C’est l’histoire d’un homme, d’un entrepreneur qui n’a jamais abandonné son rêve. Diabel Seck est un homme dont le parcours est tout simplement inspirant. Son récit force l’admiration. De simple vendeur de sachets plastiques, le natif de Ngayène Darou, dans le Saloum, a gravi les échelons et s’est, grâce à sa détermination, offert une place de choix dans l’élite sénégalaise.

«Je suis arrivé à Dakar un mercredi et le lundi, j’étais déjà sur le terrain. Comme je n’avais pas de cantine, je devais faire comme tous les autres qui étaient dans ma situation. Je me levais tôt le matin pour me payer le gros carton de sachets en plastique, qui à l’époque, coûtait 6500 F Cfa. Avec les Libanais, il m’arrivait de faire 3500 FCfa de bénéfice par jour.

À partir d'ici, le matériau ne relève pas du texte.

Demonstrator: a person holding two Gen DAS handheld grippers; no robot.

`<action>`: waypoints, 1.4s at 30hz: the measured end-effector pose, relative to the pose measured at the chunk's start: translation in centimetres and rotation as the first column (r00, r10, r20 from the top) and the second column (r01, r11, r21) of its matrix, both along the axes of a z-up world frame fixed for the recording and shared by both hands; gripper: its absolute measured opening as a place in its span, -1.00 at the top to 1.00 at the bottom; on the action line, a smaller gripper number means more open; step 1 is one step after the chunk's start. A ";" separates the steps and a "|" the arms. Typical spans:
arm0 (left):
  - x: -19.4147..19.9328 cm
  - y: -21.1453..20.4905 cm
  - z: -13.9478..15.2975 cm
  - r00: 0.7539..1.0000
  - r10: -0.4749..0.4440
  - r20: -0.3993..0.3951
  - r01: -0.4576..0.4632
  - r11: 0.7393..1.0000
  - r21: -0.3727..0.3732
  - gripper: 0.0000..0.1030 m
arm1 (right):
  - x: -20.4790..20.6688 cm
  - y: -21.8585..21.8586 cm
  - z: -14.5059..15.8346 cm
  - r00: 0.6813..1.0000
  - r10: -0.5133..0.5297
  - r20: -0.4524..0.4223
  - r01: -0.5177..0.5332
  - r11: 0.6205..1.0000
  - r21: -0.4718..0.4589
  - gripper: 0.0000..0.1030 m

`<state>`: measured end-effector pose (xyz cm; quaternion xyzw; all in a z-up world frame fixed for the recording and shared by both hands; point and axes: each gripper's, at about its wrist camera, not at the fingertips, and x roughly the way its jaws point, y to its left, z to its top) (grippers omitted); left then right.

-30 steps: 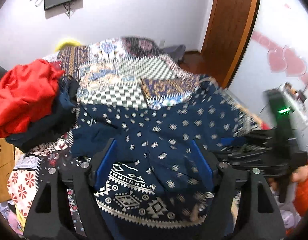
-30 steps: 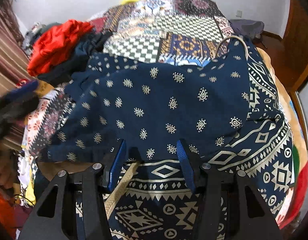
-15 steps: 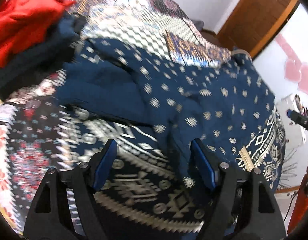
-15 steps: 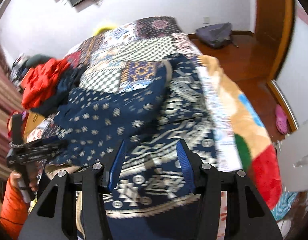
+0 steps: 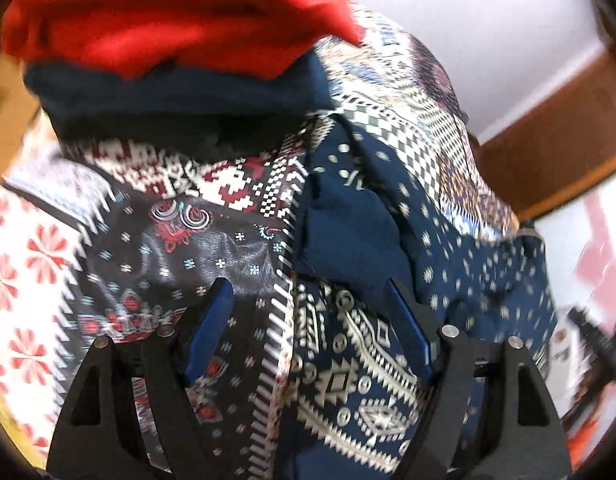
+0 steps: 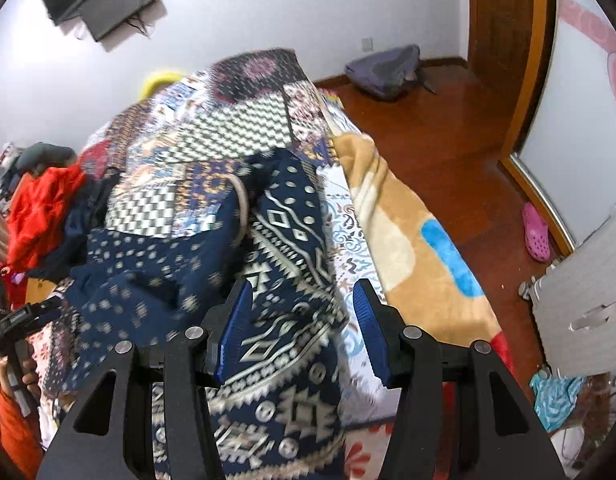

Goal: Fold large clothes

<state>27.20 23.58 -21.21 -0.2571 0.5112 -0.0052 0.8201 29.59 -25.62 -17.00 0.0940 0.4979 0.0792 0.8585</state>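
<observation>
A large navy garment with white geometric and teardrop prints [image 6: 155, 276] lies spread and rumpled on the bed; it also shows in the left wrist view [image 5: 460, 264]. My left gripper [image 5: 308, 312] is open and empty, low over the garment's left edge and the bed cover. My right gripper [image 6: 303, 312] is open and empty, hovering above the garment's patterned hem near the bed's right side. The left gripper [image 6: 23, 316] shows at the far left of the right wrist view.
A pile of red [image 5: 179, 20] and dark clothes [image 5: 175, 92] sits at the bed's left. A patchwork bed cover [image 6: 227, 132] and tan blanket [image 6: 412, 256] lie under the garment. A wooden floor, grey bag [image 6: 384, 72], pink shoe [image 6: 536, 232] and door [image 6: 504, 40] are to the right.
Both grippers have let go of the garment and swung apart: the left moved left toward the clothes pile, the right moved right toward the bed's edge. The garment now lies folded over on the bed.
</observation>
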 end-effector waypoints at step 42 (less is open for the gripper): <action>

Quand j’ai atteint un certain objectif, j’ai ouvert une mercerie sur la rue Emile Badiane. Je vendais tout ce qui pouvait intéresser les tailleurs. En 1994, j’avais deux options : développer la mercerie, ou émigrer aux Etats-Unis. J’ai choisi la seconde. J’ai cédé la cantine à mon petit frère et j’ai pris un vol pour New-York. J’ai été refoulé et reconduit au Sénégal.

En 1996, je suis parti en Allemagne. J’ai fait 7 mois là-bas. Je me suis fait encore rapatrier au pays. Ensuite je suis reparti à Naples. Là-bas, j’avais le choix entre le travail dans les champs de tomate ou la vente à la sauvette en ville. J’avais choisi d’aller aux champs, mais après 72 heures de labeur, j’ai compris que ce n’était pas mon monde. Je suis retourné en ville chez mon oncle et il m’a donné quelques sous, qui m’ont permis de démarrer un petit business et amasser un petit bénéfice…

Quand je suis revenu au Sénégal, j’ai vu que les amis avec qui je vendais des articles à Dakar ont beaucoup émergé. Sur le coup, j’ai pris ma décision. Je me suis dit je devais retourner en Italie, résilier mes contrats, renoncer à mes engagements et rentrer définitivement au Sénégal…

La première année a été très dure. Le business ne marchait pas trop, mais j’ai tout fait pour tenir le coup. Il fallait démarcher des clients et tout. Mais la deuxième en 2007 fut celle d’un nouveau départ.

ABM technologie, devenu CFAO technologie, m’a fait obtenir une première grosse commande, qui s’élevait à 59 millions de FCfa… C’est cette année-là que les choses ont sérieusement commencé à se développer. J’avais soumissionné à un appel d’offres de la présidence de la République. Et un jour, un ami chez qui je devais aller voir un match de League des champions, a lu dans le journal Le Soleil qu’on m’avait attribué le marché de 200 millions de francs Cfa. Par la suite, j’ai gagné des marchés, avec Ageroute et d’autres structures…»

 Une histoire inspirante qui se révèle être une véritable success story.